Column with New Line in CSV file

Hello,

Got a CSV file which contains 21 columns

Need to convert the file to Pipe delimiter and Few columns text data contains new line

Example

1,2,3,"ABC" 8" ABC,5,6,7 
1,2,3,"ABC"
8" ABC,5,6,7  ( New Line)
1,2,3,""ABC" 8" ABC", 5,6,7
1,2,3,"ABC"
,5,6,7(New line)

Expected output

1|2|3|"ABC" 8" ABC|5|6|7
1|2|3|"ABC" 8" ABC|5|6|7
1|2|3|"ABC" 8" ABC|5|6|7
1|2|3|"ABC"|5|6|7

For your sample input, try something like this:-

awk -F, 'NF!=7{ORS=(ORS!=" "?" ":RS)}{$1=$1}1' OFS=\| file
1 Like

Yoda Thanks a lot, Can you please explain me whats going on with that statement.

I am new to AWK commands.

awk -F, '
        # if NF not equal to 7
        NF != 7 {
                # If ORS not equal to " " set ORS = " " else set ORS = RS (newline by default)
                ORS = ( ORS != " " ? " " : RS )
        }
        {
                # This stmt rebuilds current record, this is to set OFS = |
                $1 = $1
        }
        # 1 == true. If true, default awk operation is to print current record
        1
' OFS=\| file
1 Like

Yoda, I always love your awk replies. They're very economical and clever with the concepts of awk. Thanks.

1 Like

Nice Yoda.. Just for fun ORS=(ORS!=" "?" ":RS) could be reduced to ORS=ORS?x:RS still

1 Like

Hello,

One more approach for same.

awk -F, '/^1/ {a=1; OFS="|";v=$0;b=1} {if(a==1 && $0 !~ /^1/){v=v" "$0;b=0}} !b{gsub(/\,/,"|",v);print v} (a && b && NF==7){gsub(/\,/,"|",v);print v}' filename

Output will be as follows.

1|2|3|"ABC" 8" ABC|5|6|7
1|2|3|"ABC" 8" ABC|5|6|7  ( New Line)
1|2|3|""ABC" 8" ABC"| 5|6|7
1|2|3|"ABC" |5|6|7(New line)

EDIT: Adding one more solution for same.

awk -F"," '{if($NF ~ "ABC"){ORS=" "} else {ORS="\n"}}{$1=$1} 1' OFS="|"  test14

Output will be as follows.

1|2|3|"ABC" 8" ABC|5|6|7
1|2|3|"ABC" 8" ABC|5|6|7
1|2|3|""ABC" 8" ABC"| 5|6|7
1|2|3|"ABC" |5|6|7

Where test14 is input file name.

Thanks,
R. Singh

Perfect. Thanks guys. I will build the script to handle other situation too.
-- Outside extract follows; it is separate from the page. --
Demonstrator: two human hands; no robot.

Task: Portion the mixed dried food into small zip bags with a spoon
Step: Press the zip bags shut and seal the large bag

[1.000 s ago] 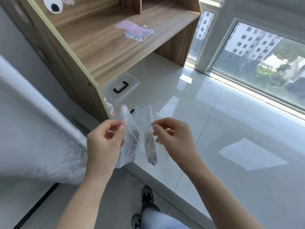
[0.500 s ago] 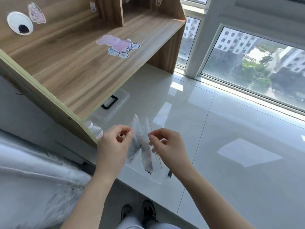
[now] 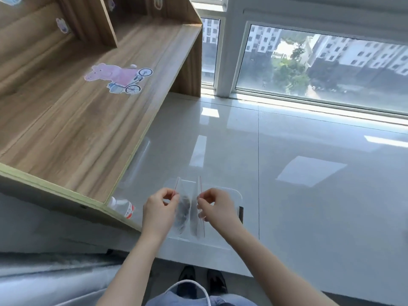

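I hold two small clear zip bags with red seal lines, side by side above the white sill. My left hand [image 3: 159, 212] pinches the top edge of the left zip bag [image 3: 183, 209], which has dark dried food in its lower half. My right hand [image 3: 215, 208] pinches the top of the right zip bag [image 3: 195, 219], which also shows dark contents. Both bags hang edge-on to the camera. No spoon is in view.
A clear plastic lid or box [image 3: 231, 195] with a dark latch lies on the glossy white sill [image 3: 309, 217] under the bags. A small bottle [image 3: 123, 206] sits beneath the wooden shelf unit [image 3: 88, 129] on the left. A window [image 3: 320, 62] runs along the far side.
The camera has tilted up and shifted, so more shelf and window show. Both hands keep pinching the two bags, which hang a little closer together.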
The solution you get here can only be as good as your description of the problem.

You say you actual CSV file has 21 columns (fields?) you the sample data you supply only has 4 line of 7 fields.

Yoda states his solution is based on the sample data, probably due to this confusion.
RavinderSingh13's solution will only work if your CSV files always starts with the digit "1" and/or contains the string "ABC".

If these are working for you all is good but if you need something that works for your actual data you might need to provide a better description of what is needed.

For example:

  • how many fields are in the actual data
  • are records split over more than 2 lines
  • do you always need a space inserted when lines are joined (like what happens when lines 2 and 3 are joined from you sample data)